More than three million French and German troops were among an estimated 10 million soldiers who died in the Great War of 1914-1918. Much of the heaviest fighting was in trenches in northern France and Belgium.

A German delegation signed the Armistice before sunrise on November 11, 1918, in a private train belonging to the commander of French forces, Ferdinand Foch, parked on rail track running through the Compiegne Forest. Hours later, at 11:00 a.m., the war ended.

“Europe has been at peace for 73 years.
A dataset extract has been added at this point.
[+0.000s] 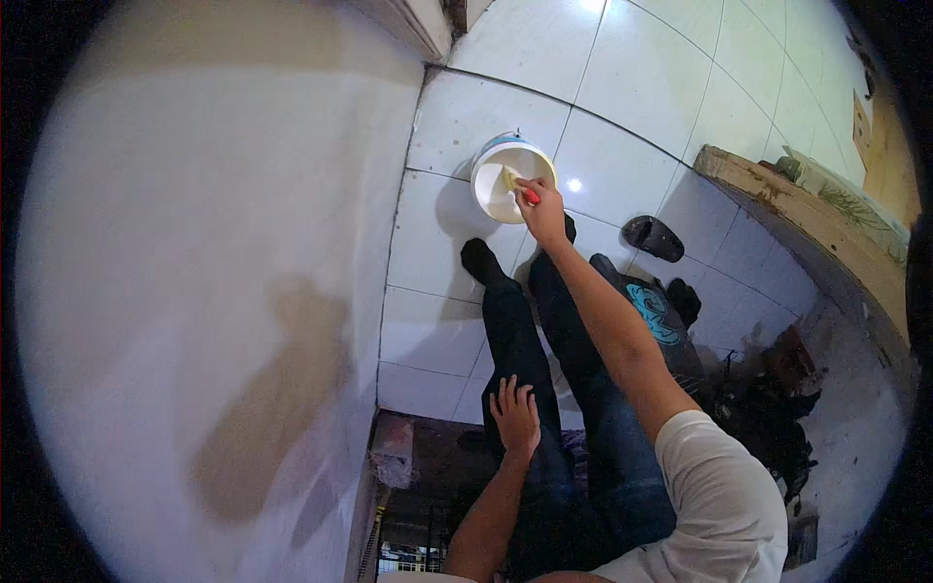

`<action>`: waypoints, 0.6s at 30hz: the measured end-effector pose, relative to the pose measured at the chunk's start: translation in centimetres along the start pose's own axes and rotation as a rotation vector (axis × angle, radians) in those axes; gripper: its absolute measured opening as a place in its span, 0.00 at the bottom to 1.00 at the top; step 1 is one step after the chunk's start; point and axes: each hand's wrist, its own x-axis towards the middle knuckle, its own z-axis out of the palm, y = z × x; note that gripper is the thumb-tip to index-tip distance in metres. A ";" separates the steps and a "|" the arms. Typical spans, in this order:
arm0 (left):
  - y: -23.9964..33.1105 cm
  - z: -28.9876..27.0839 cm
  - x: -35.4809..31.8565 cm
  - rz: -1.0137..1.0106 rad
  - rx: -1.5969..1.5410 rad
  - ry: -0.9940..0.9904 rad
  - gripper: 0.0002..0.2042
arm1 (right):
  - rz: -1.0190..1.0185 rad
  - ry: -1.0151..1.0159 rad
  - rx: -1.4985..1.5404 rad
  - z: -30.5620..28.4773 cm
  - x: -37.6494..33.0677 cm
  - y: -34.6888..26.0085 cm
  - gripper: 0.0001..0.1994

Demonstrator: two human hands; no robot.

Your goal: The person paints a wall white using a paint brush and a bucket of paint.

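brush (513, 181) head half hidden in bucket (491, 199), right hand (544, 209) fingers grasping its handle.

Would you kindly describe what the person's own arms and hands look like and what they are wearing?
Both forearms are bare, with no gloves, watch or rings that can be made out. The right arm emerges from a short white sleeve at the shoulder. The left hand and right hand are uncovered. Dark blue jeans cover the legs.
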 end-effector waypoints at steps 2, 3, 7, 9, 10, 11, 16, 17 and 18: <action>0.0 0.5 0.2 -0.008 -0.006 -0.013 0.11 | 0.014 -0.021 -0.025 0.0 0.3 0.7 0.11; 0.1 0.7 0.5 -0.014 -0.004 -0.033 0.11 | 0.043 0.006 -0.024 -0.3 0.4 1.1 0.11; -0.6 0.6 0.2 -0.022 0.072 -0.030 0.08 | 0.057 0.096 0.064 -1.3 -1.3 -1.4 0.12; -1.1 0.5 0.2 -0.029 0.065 -0.037 0.08 | 0.106 0.085 0.112 -3.0 -3.0 -3.0 0.12; -1.2 0.4 0.2 -0.034 0.059 -0.043 0.08 | 0.153 0.078 0.160 -3.8 -3.7 -3.5 0.11; -1.3 0.3 0.2 -0.037 0.060 -0.041 0.08 | 0.152 0.075 0.163 -4.6 -4.4 -4.0 0.11; -1.3 0.7 0.2 0.000 -0.007 0.005 0.09 | 0.220 0.090 0.276 -6.9 -5.9 -4.8 0.11; -1.4 0.7 0.2 0.001 -0.007 0.006 0.09 | 0.219 0.090 0.277 -7.0 -6.0 -4.8 0.11; -1.2 0.8 0.3 -0.021 -0.033 -0.014 0.08 | 0.215 0.092 0.296 -7.2 -6.0 -4.6 0.11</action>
It is at peace because we want it to be, because Germany and France want peace,” Macron told several youngsters, with Merkel at his side, referring to the peace since the end of World War II in 1945.

“And so the message, if we want to live up to the sacrifice of those soldiers who said ‘never again,’ is to never yield to our weakest instincts, nor to efforts to divide us,” Macron said.

In a powerful show of unity, Macron and Merkel sat inside the reconstructed teak-lined rail wagon in which the peace charter was signed, and looked through a book of remembrance. After each signed the book, they held hands a second time.

Canadian Prime Minister Justin Trudeau attended his own ceremony to pay tribute to Canadian troops killed at Vimy Ridge, on the battlefields of northeastern France.

The US president is scheduled to take part in a ceremony at the Suresnes American Cemetery to the west of Paris on Sunday afternoon, when he is expected to make formal remarks.

Trump could not attend a commemoration in France for US soldiers and marines killed during World War I on Saturday because rain made it impossible to arrange transport, the White House said.

The last minute cancellation prompted widespread criticism on social media and from some officials in Britain and the United States that Trump had “dishonored” US servicemen.

The president was scheduled to pay tribute in a ceremony at the AisneMarne American Cemetery in Belleau, about 85 km. (50 miles) east of Paris, with his wife Melania. But light, steady rain and a low cloud ceiling prevented his helicopter from traveling to the site.

“[Their attendance] has been canceled due to scheduling and logistical difficulties caused by the weather,” the White House said in a statement, adding that a delegation led by chief of staff John Kelly, a retired general, went instead.